Eco was asked whether he had read the Brown novel; he replied:

I was obliged to read it because everybody was asking me about it. My answer is that Dan Brown is one of the characters in my novel Foucault's Pendulum, which is about people who start believing in occult stuff. ... But you yourself seem interested in the kabbalah, alchemy, and other occult practices explored in the novel. ... No. In Foucault's Pendulum I wrote the grotesque representation of these kind of people.

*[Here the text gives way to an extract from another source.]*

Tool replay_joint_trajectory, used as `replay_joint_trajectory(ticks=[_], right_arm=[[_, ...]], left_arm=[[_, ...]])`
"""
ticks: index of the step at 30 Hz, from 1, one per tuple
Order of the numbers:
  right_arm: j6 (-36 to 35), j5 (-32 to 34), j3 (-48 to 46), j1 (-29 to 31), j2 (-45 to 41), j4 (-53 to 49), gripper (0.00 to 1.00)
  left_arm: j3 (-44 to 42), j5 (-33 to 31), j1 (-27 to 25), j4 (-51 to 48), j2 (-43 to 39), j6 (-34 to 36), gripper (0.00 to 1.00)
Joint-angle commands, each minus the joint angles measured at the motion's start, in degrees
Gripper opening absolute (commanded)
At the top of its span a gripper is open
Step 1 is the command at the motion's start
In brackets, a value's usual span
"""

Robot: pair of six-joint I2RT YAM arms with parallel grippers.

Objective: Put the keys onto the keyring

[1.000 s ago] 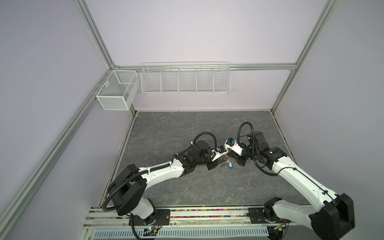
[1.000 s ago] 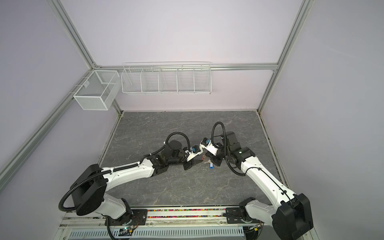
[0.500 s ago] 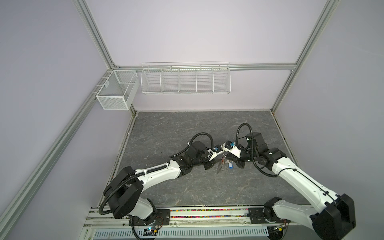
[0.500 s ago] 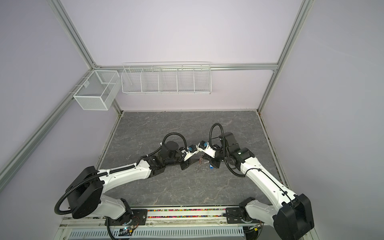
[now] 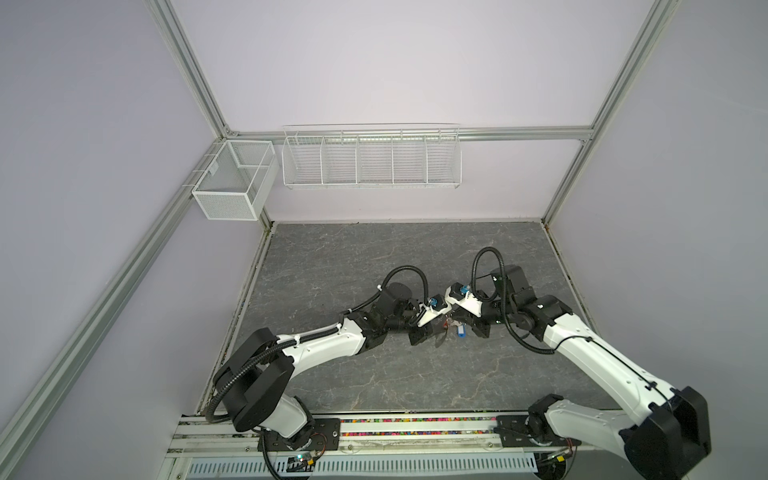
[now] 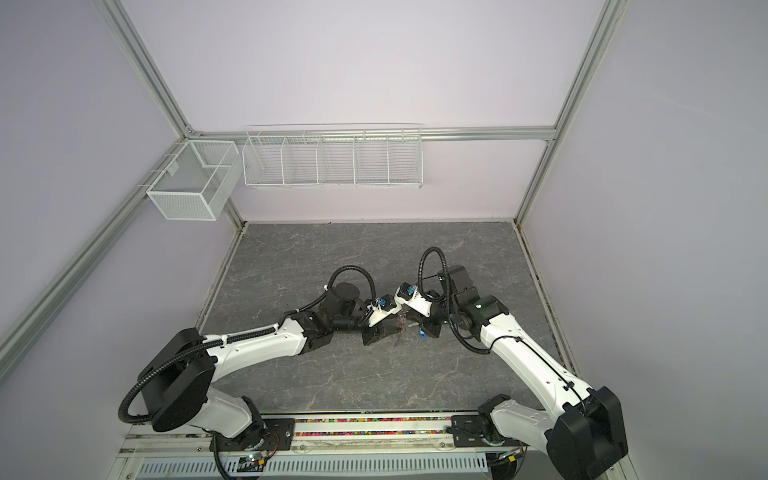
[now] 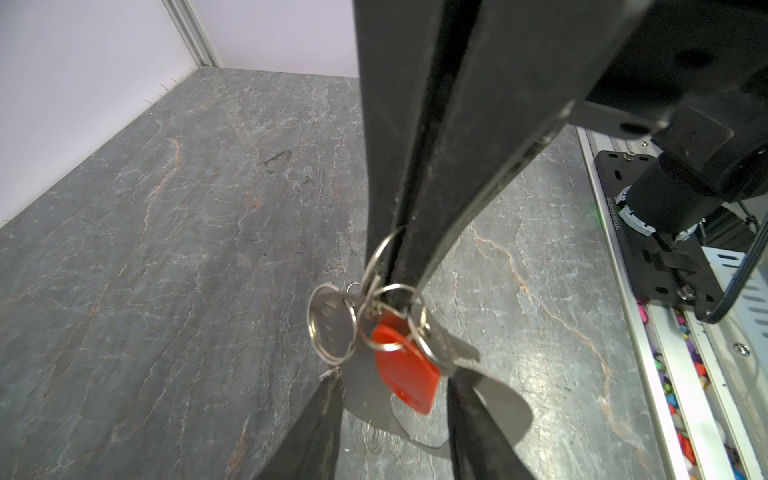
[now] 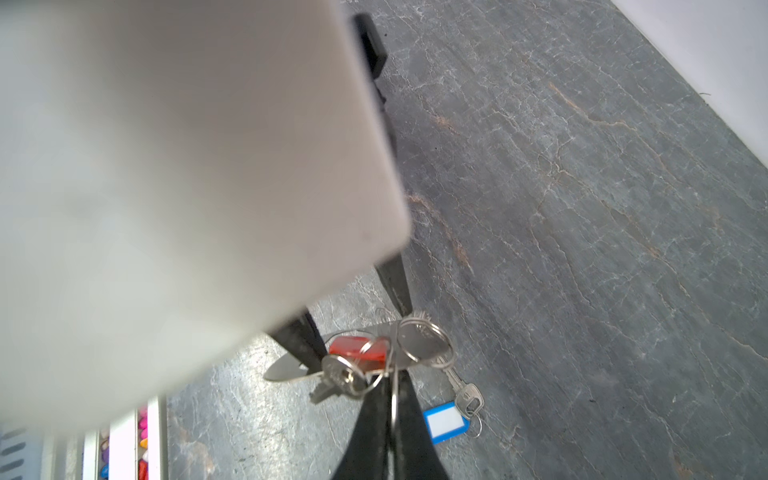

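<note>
Two keys (image 8: 467,397) (red tag (image 7: 405,374), blue tag (image 8: 444,422)), one keyring (image 8: 282,370)

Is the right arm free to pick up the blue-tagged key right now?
Probably not yet: the blue-tagged key lies uncovered on the table near the right gripper, but its fingers are shut on a metal ring.

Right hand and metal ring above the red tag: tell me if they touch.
Touching. Left wrist view shows the right hand, shut, pinching the metal ring.

White wire rack (image 5: 371,158) and mesh basket (image 5: 232,187) above grey marbled tabletop (image 5: 353,257).
</note>
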Motion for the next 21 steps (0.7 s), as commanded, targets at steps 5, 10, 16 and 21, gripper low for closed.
replay_joint_trajectory(ticks=[5,10,16,21], right_arm=[[-0.6,-2.2,0.9,0.5,0.6,0.3,0.07],[-1.0,-3.4,0.3,0.6,0.7,0.2,0.07],[-2.4,-3.4,0.4,0.5,1.1,-1.2,0.07],[-3.8,-4.6,0.2,0.5,0.8,-1.1,0.07]], left_arm=[[2.5,-1.1,-0.5,3.5,2.5,-2.1,0.4],[3.0,-3.3,-0.5,6.5,2.9,-4.5,0.28],[2.7,-3.5,-0.4,6.0,2.4,-5.4,0.07],[2.8,-1.0,0.5,3.7,2.8,-5.0,0.0]])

So Dan Brown is one of my creatures.

Eco was indebted to Danilo Kiš's story "The Book of Kings and Fools" in The Encyclopedia of the Dead (1983) for the portrayal of Sergei Nilus. The Boston Globe claimed that "one can trace a lineage from Robert Anton Wilson's The Illuminatus! Trilogy to Umberto Eco's Foucault's Pendulum". The Illuminatus! Trilogy was written 13 years before Foucault's Pendulum. George Johnson wrote on the similarity of the two books that "both works were written tongue in cheek, with a high sense of irony." Both books are divided into ten segments represented by the ten Sefiroth.

Foucault's Pendulum also bears a number of similarities to Eco's own experiences and writing. The character of Belbo was brought up in the region of Piedmont in Northern Italy. Eco refers to his own visit to a Candomblé ceremony in Brazil in an article compiled in Faith in Fakes, reminiscent of the episode in the novel. He also describes French ethnologist Roger Bastide who bears a resemblance to the character of Agliè. Eco's novel was also a direct inspiration on Charles Cecil during the development of Revolution Software's highly successful point and click adventure game Broken Sword: The Shadow of the Templars, in which an American tourist and a French journalist must thwart a conspiracy by a shadowy cabal who model themselves on the Knights Templar.

Stanley Kubrick sought the rights to adapt Foucault's Pendulum into a film; however, Eco declined due to his dissatisfaction with the 1986 film adaptation of his earlier novel The Name of the Rose. Additionally, Eco sought the role of screenwriter but Kubrick was unwilling to cooperate. Following Kubrick's death, Eco stated that he regretted his initial decision.